Mit dem Umzug wechselt auch der Name: Aus Tele Südostschweiz wird TV Südostschweiz. Wenn sich die Scheinwerfer im neuen, sich über zwei Stockwerke erstreckenden Studio erstmals entzünden, werden nicht zuletzt die Nachrichten in neuem Licht erstrahlen.

«Südostschweiz informiert» berichtet während rund 20 Minuten über das Geschehen im gesamten Konzessionsgebiet. Dieses umfasst den Kanton Graubünden, grosse Teile des St. Galler Rheintals sowie das Sarganserland bis hin zu den Ufern des Zürichsees. Ausgebaut wird insbesondere der Sportteil. Die Glarner Nachrichten, die bisher separat gesendet wurden, werden ins neue Magazin integriert. Das vierköpfige Redaktionsteam in Glarus bleibt beste-hen. Premiere des neuen Programms ist am Dienstag, 24. März, ab 18.00 Uhr.

Für den Sender mit dem neuen Namen stehen Planer, Techniker, Designer, Grafiker, Musiker und Journalisten seit Monaten im Einsatz. Alle Sendungen sowie das Sendekleid wurden grundlegend überarbeitet. Ab Spätsommer werden zudem neue Magazine ins Programm aufgenommen.
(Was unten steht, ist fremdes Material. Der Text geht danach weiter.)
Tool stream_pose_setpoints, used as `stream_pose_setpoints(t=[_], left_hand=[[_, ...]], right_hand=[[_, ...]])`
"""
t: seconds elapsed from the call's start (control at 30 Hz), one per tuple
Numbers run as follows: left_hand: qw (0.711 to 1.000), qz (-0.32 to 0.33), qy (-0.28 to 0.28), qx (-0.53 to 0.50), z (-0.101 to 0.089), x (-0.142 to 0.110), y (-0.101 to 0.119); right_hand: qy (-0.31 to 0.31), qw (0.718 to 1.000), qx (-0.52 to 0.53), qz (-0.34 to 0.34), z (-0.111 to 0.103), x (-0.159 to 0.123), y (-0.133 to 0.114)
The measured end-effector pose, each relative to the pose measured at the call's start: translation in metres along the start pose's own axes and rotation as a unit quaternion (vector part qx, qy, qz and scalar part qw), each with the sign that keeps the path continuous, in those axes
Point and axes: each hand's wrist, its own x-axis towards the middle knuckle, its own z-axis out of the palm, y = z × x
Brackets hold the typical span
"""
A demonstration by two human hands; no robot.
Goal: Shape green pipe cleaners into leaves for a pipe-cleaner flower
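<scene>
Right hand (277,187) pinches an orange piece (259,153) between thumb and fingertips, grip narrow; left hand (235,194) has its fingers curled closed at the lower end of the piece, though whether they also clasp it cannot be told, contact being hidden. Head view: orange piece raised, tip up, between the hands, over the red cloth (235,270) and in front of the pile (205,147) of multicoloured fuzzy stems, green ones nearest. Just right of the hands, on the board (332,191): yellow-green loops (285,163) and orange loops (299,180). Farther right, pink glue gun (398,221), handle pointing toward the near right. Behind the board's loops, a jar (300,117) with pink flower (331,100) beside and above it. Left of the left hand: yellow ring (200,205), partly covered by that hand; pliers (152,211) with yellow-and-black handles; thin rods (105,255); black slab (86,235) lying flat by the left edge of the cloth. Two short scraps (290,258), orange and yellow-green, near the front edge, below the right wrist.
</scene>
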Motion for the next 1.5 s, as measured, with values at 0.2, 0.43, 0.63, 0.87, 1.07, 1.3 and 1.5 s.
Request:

In den kommenden Wochen wird ausserdem auf das hoch auflösende Format HD umgestellt. Der genaue Zeitpunkt ist abhängig von der jeweiligen Verbreitungsgesellschaft, über welche die Zuschauerinnen und Zuschauer ihre TV-Sender beziehen. Über die grossen Kabelnetzbetreiber ist das Privatfernsehen mittlerweile landesweit empfangbar.

15 Jahre TSO

Zum ersten Mal auf Sendung ging Tele Südostschweiz (TSO) an der Bündner Herbstmesse Gehla in Chur. Als Taufpaten amteten Ende August 1999 der damalige Bündner Regierungspräsident Klaus Huber sowie Gehla-Präsident Thomas Domenig. Allerdings war der Sender noch in einer Testphase. Richtig los ging es am 10. Januar 2000 mit täglichen Nachrichten aus der Region. Erste Magazinsendung war das «Love Sofa», in welchem sich Moderator Andrea Ullius dem Liebesleben der Bündnerinnen und Bündner widmete. Ernstere Themen steuerte der heutige Unternehmensleiter der Somedia, Andrea Masüger, mit seiner politischen Talkrunde «Masüger» bei. TSO wechselte mehrmals sein Sendekleid sowie den Standort. Das Privatfernsehen war in Sennwald (St. Gallen), Chur und schliesslich in Bonaduz beheimatet. In den vergangenen acht Jahren konnte der Sender unter der Programmleitung von Pesche Lebrument die Zuschauerzahlen verdreifachen. Heute schalten sich täglich über 60'000 Personen ein. TV Südostschweiz strahlt über 30 verschiedene Eigenproduktionen und Fremdformate aus. In diesem Jahr feiert der Sender sein 15-jähriges Bestehen.